6月15日~無条件で許される場所が…。
庭の菩提樹の葉が、連日雨に打たれています。
さて先般、東京の秋葉原で、大変悲惨な事件が起きました。歩行者天国に男がトラックで突っ込み、次々と通行人を襲いました。死者七人、負傷者十人という残忍極まる事件。にぎやかな秋葉原は一瞬にして地獄と化しました。
犯人は二十五歳の青年。「誰でもよかった」と白昼の無差別殺人。
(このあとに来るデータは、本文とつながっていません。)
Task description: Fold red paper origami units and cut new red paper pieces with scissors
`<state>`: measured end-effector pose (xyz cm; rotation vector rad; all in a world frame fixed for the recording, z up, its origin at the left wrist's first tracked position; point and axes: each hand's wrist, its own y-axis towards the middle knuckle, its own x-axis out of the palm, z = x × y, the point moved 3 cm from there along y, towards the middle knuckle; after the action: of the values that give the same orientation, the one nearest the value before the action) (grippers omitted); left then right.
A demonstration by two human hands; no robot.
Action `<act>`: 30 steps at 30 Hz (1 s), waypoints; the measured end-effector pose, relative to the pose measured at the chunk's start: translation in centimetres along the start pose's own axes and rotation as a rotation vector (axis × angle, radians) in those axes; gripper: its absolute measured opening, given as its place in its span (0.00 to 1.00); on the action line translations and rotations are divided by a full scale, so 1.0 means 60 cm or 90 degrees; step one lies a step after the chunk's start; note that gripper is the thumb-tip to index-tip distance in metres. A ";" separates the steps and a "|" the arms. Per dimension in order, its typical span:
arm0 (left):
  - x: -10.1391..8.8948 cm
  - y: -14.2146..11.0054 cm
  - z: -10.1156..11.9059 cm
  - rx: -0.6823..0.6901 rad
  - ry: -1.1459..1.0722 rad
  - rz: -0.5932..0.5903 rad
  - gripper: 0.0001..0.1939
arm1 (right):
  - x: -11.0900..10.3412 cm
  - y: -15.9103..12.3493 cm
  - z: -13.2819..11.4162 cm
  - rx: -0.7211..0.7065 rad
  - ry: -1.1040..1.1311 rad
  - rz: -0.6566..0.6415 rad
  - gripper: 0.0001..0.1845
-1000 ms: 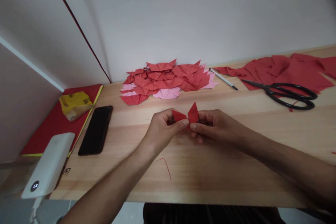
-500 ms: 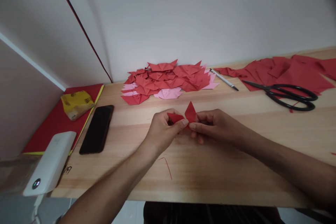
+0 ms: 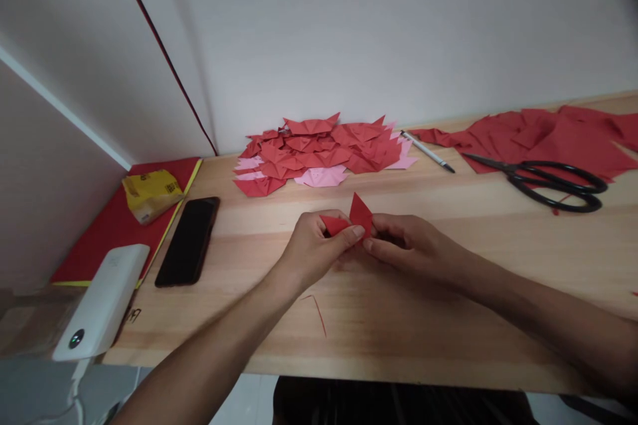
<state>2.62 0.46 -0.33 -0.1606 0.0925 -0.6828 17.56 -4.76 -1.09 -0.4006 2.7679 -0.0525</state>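
Note:
Between my two hands, above the middle of the table, is a small folded red paper (image 3: 361, 214) with two pointed flaps sticking up. My left hand (image 3: 319, 242) pinches it, thumb lying across the front near the centre. On the other side my right hand (image 3: 403, 239) grips its right part between thumb and fingers. The lower part of the paper is hidden behind my thumbs. Behind the hands, a pile of folded red paper pieces (image 3: 319, 158) lies against the wall, with some pink ones (image 3: 321, 176) among them.
Black-handled scissors (image 3: 553, 179) rest by a heap of red paper (image 3: 543, 139) at the right, near a pen (image 3: 427, 151). Leftward lie a phone (image 3: 188, 242), a white power bank (image 3: 102, 302) with a cable, a yellow packet (image 3: 152, 194) and a red folder (image 3: 94, 246).
My left thumb has slid slightly right across the paper, and the upright flap now tilts a little more to the left. The view has shifted slightly.

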 end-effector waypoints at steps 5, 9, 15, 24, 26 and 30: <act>0.005 -0.005 0.006 0.019 -0.066 0.037 0.16 | 0.003 0.001 0.001 0.015 0.071 -0.019 0.11; 0.001 -0.005 0.009 0.028 -0.072 0.057 0.17 | 0.004 0.001 -0.003 0.000 0.096 -0.027 0.11; 0.001 -0.006 0.005 -0.027 -0.053 0.031 0.17 | -0.001 0.001 -0.006 0.015 0.089 -0.058 0.13; -0.004 0.004 -0.006 -0.037 -0.143 -0.030 0.22 | 0.002 -0.001 -0.006 0.022 0.182 -0.089 0.17; -0.006 0.005 -0.004 -0.026 -0.138 -0.053 0.24 | 0.002 -0.001 -0.004 0.021 0.179 -0.081 0.17; -0.007 0.001 0.001 -0.030 -0.064 -0.098 0.20 | 0.002 0.000 -0.004 0.006 0.149 -0.084 0.16</act>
<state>2.35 0.79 -0.29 -0.2493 0.0004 -0.8257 17.37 -4.80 -0.93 -0.6095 2.9650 -0.1538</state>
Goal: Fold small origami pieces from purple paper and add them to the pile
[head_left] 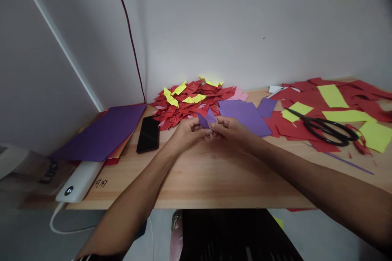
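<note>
Between my two hands, above the middle of the wooden table, is a small folded piece of purple paper (pixel 207 119) with pointed corners standing up. My left hand (pixel 192 130) pinches its left side, and my right hand (pixel 227 127) pinches the right side. The fingertips of both hands nearly meet and hide the lower part of the fold. Just behind lies a heap of folded red paper pieces (pixel 171 119) with a few yellow ones on top. Flat purple paper sheets (pixel 245 115) lie right behind my right hand.
A black phone (pixel 148 134) lies left of my hands. Farther left, large purple sheets (pixel 104 134) rest partly over a white power bank (pixel 80 181) with a cable. At right, black scissors (pixel 326 127) and a red-handled tool (pixel 361 140) lie among red and yellow paper scraps (pixel 333 96).
</note>
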The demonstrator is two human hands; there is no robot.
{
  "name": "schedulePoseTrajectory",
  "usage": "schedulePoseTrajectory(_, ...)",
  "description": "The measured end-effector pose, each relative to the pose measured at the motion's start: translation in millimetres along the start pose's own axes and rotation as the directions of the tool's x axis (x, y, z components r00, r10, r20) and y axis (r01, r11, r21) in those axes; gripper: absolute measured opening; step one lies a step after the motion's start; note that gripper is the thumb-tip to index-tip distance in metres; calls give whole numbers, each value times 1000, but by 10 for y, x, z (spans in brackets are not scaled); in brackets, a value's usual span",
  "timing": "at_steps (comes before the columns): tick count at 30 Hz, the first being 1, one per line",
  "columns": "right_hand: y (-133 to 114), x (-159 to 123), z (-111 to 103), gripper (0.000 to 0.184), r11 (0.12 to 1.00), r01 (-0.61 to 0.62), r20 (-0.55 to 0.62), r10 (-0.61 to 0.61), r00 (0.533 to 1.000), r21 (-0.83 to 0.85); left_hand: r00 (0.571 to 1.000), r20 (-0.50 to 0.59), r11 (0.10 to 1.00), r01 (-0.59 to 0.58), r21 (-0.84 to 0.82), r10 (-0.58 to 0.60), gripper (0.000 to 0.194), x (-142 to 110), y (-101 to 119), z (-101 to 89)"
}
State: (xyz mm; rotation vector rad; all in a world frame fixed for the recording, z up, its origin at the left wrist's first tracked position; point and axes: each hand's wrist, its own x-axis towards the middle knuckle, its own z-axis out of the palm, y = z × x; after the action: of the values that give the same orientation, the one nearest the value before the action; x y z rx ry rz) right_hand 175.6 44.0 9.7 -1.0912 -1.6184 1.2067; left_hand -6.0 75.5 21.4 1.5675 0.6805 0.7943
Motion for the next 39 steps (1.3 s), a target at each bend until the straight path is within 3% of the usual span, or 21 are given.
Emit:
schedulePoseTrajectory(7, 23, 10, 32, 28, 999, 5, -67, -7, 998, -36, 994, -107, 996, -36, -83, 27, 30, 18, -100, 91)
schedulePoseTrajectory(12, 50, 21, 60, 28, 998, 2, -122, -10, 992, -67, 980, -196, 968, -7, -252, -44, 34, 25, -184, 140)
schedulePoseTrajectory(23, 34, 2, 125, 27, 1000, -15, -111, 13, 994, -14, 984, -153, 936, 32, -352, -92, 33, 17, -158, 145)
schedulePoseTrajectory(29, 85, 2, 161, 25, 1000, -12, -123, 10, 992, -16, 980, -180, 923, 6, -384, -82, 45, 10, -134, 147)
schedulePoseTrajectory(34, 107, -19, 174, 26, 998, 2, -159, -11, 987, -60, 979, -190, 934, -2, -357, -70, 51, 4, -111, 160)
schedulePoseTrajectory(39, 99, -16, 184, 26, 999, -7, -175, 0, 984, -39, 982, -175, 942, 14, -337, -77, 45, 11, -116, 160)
彼の行為は日本中を震撼させました。
その青年は逮捕後、「世の中がいやになった」と供述しましたが、ブログに自分の行動や気持ちを書き込んでいました。
『親が書いた作文で賞を取り、親が書いた絵で賞を取り、親に無理やり勉強させられてたから勉強は完璧。小学生なら顔以外の要素でモテたんだよね。俺の力じゃないけど』、『親が周りに自分の息子を自慢したいから、完璧に仕上げたわけだ』、『中学生になった頃には親の力が足りなくなって、捨てられた』。
『どうしてみんなが俺を無視するのか真剣に考えてみる。不細工だから 終了』『なんで一人なんだろ 不細工だから 終了』、『友達ほしい でもできない なんでかな 不細工だから 終了』。
彼が書き記したブログの一部ですが、これらから感じることは、屈折した一人の人間と、それを本当の意味で厳しく指導し、同時にあたたかく包み込む風景がないということです。
彼は、「親から捨てられた」と明言し、自らを不細工といっていますが、これは、幼いとき甘えるべき親から認められなくなった失望感、無気力を示しているように思えます。そして、彼には本当に辛いとき苦しいとき、本来帰るべき慈しみあふれる場所がなかったように思えるのです。
彼の身勝手で残虐な行為は厳しく問われるべきです。また、報道の一部だけを受けて無責任なことは述べられませんが、彼が本当に苦しいとき辛いときに帰る場所、彼を無条件で許してくれる場所がなかったのは事実のようです。
子を持つ親として、その有り様を省みる必要があるようです。